In short, a 10b5-1 trading plan allows insiders to trade company stock without the risk of violating (or being accused of violating) insider trading laws. These plans are not a guarantee of immunity but instead provide a safe harbor for insiders to trade even if they are in possession of MNPI, if their trades are executed according to the plan and consistently with the rules governing those plans.
10b5-1 Abuse
In recent years, there have been significant concerns raised about the ways in which insiders may be abusing Rule 10b5-1 plans. For instance, insiders may cancel plans if they see that they are unprofitable, or they may adopt trading plans while in possession of MNPI, which constitutes a violation of Rule 10b-5-1(c)(1). Such violations, if discovered, could result in enforcement actions leading to civil penalties, disgorgement of profits, and other remedies.
Given the nuanced nature of such abuses, whistleblowers are essential in uncovering such violations and protecting investors. This guide is designed to help whistleblowers understand their legal options if they become aware of a director of officer in violation of Rule 10b-5-1.
Under the SEC Whistleblower Program, large monetary awards of up to 10% to 30% of monetary sanctions may be available to whistleblowers in actions brought by the SEC and related actions brought by certain other regulatory and law enforcement authorities.
Continue reading to learn more.
Requirements for Rule 10b5-1
Rule 10b5-1 primarily applies to insiders of publicly traded companies, including, but not limited to, directors and senior officers.
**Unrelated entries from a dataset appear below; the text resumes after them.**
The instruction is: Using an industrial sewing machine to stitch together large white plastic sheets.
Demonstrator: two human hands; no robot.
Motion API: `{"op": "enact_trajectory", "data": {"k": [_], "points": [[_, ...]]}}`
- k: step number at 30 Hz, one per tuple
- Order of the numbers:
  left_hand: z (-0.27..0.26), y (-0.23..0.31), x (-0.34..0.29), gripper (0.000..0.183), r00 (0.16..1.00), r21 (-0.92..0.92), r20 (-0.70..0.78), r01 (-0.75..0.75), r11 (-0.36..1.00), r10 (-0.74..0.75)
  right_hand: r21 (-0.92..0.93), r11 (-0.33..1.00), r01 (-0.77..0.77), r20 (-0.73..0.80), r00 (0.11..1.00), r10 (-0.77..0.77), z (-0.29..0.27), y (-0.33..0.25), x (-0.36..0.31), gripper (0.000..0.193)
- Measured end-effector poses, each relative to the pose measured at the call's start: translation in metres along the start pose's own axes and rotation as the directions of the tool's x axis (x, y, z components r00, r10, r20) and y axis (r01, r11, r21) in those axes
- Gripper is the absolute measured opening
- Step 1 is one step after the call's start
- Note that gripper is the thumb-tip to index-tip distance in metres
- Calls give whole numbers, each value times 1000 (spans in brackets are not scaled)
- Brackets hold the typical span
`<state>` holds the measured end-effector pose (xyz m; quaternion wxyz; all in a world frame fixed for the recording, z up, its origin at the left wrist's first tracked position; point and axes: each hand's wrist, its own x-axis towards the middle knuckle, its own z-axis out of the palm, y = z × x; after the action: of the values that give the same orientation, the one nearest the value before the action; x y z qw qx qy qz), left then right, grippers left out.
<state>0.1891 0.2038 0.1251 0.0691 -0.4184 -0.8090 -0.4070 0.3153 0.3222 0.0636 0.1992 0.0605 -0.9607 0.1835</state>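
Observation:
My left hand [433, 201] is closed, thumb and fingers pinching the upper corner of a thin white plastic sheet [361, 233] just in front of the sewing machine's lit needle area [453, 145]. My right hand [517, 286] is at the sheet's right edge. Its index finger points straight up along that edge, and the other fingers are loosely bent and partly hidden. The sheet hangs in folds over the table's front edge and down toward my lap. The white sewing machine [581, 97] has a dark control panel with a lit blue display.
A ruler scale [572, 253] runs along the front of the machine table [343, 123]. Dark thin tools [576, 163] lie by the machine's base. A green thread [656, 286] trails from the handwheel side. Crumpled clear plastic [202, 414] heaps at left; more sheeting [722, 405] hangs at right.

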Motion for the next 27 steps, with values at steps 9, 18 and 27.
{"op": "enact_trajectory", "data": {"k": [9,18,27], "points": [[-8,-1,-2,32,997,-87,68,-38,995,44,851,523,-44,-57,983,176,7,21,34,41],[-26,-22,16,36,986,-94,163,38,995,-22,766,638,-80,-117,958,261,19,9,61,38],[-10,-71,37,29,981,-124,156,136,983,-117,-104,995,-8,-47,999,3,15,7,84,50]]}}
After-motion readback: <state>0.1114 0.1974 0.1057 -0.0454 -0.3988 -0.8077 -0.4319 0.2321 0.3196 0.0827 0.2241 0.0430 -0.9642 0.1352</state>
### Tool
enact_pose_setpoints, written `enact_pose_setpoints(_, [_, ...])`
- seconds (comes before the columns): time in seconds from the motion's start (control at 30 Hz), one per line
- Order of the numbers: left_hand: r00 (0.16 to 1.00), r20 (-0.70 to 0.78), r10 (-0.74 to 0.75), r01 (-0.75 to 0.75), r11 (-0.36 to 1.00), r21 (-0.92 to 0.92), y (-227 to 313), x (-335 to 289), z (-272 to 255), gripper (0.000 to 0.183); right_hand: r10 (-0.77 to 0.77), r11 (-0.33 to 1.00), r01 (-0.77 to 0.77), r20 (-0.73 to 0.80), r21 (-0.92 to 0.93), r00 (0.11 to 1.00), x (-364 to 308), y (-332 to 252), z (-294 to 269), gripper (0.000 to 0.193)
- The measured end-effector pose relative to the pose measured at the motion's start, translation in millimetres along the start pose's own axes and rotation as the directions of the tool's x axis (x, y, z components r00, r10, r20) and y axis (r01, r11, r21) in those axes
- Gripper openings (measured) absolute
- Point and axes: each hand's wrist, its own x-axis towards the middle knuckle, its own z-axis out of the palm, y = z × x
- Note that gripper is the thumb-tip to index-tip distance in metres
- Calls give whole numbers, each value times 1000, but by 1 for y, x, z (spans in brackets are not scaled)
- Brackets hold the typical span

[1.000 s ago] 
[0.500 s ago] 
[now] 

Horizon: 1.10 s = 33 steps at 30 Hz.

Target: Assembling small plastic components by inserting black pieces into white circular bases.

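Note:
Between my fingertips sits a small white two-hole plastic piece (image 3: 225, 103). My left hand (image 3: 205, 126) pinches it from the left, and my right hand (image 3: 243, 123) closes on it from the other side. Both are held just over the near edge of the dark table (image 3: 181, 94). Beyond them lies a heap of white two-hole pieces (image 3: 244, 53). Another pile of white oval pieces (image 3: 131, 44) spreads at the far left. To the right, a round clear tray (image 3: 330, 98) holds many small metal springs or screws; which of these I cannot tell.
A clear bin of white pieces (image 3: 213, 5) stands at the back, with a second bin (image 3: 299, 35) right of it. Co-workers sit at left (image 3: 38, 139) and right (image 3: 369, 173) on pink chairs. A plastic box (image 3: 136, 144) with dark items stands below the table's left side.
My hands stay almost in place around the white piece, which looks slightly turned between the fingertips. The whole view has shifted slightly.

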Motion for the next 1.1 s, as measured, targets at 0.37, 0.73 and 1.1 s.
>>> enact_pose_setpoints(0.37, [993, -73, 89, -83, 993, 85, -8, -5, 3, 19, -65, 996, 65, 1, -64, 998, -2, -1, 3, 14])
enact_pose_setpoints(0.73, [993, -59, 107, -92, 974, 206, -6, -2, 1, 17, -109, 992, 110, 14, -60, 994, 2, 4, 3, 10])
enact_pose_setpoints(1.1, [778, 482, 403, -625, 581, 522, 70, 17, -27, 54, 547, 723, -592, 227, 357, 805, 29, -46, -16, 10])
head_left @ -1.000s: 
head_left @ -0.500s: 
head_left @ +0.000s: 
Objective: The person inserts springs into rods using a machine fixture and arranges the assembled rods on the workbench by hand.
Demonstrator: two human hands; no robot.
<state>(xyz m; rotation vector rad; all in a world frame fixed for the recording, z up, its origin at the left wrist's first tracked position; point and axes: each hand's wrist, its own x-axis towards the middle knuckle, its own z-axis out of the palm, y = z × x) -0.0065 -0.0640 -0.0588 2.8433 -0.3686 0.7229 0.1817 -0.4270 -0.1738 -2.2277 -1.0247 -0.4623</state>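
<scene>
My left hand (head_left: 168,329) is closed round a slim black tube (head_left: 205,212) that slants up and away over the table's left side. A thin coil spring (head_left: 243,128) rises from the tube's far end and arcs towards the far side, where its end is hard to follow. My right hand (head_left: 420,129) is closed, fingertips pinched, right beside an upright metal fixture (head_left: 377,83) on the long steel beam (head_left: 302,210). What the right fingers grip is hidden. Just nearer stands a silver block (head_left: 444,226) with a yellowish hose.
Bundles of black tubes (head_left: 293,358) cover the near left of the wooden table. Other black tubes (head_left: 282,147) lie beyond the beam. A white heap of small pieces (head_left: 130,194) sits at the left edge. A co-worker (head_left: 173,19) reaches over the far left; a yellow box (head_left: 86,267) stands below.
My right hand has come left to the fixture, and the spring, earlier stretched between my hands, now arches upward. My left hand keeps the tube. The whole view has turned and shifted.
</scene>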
Additionally, the rule extends to entities and individuals who hold more than 10% of the company’s voting shares, recognizing their significant influence and potential access to sensitive information. To establish a valid Rule 10b5-1 plan, specific guidelines must be followed. Key criteria include:
- Clear Trading Parameters: The plan must clearly define the price and amount of securities to be traded, which may involve setting specific prices or using predetermined formulas or metrics. Additionally, the plan should specify the dates or timeframes for planned trades.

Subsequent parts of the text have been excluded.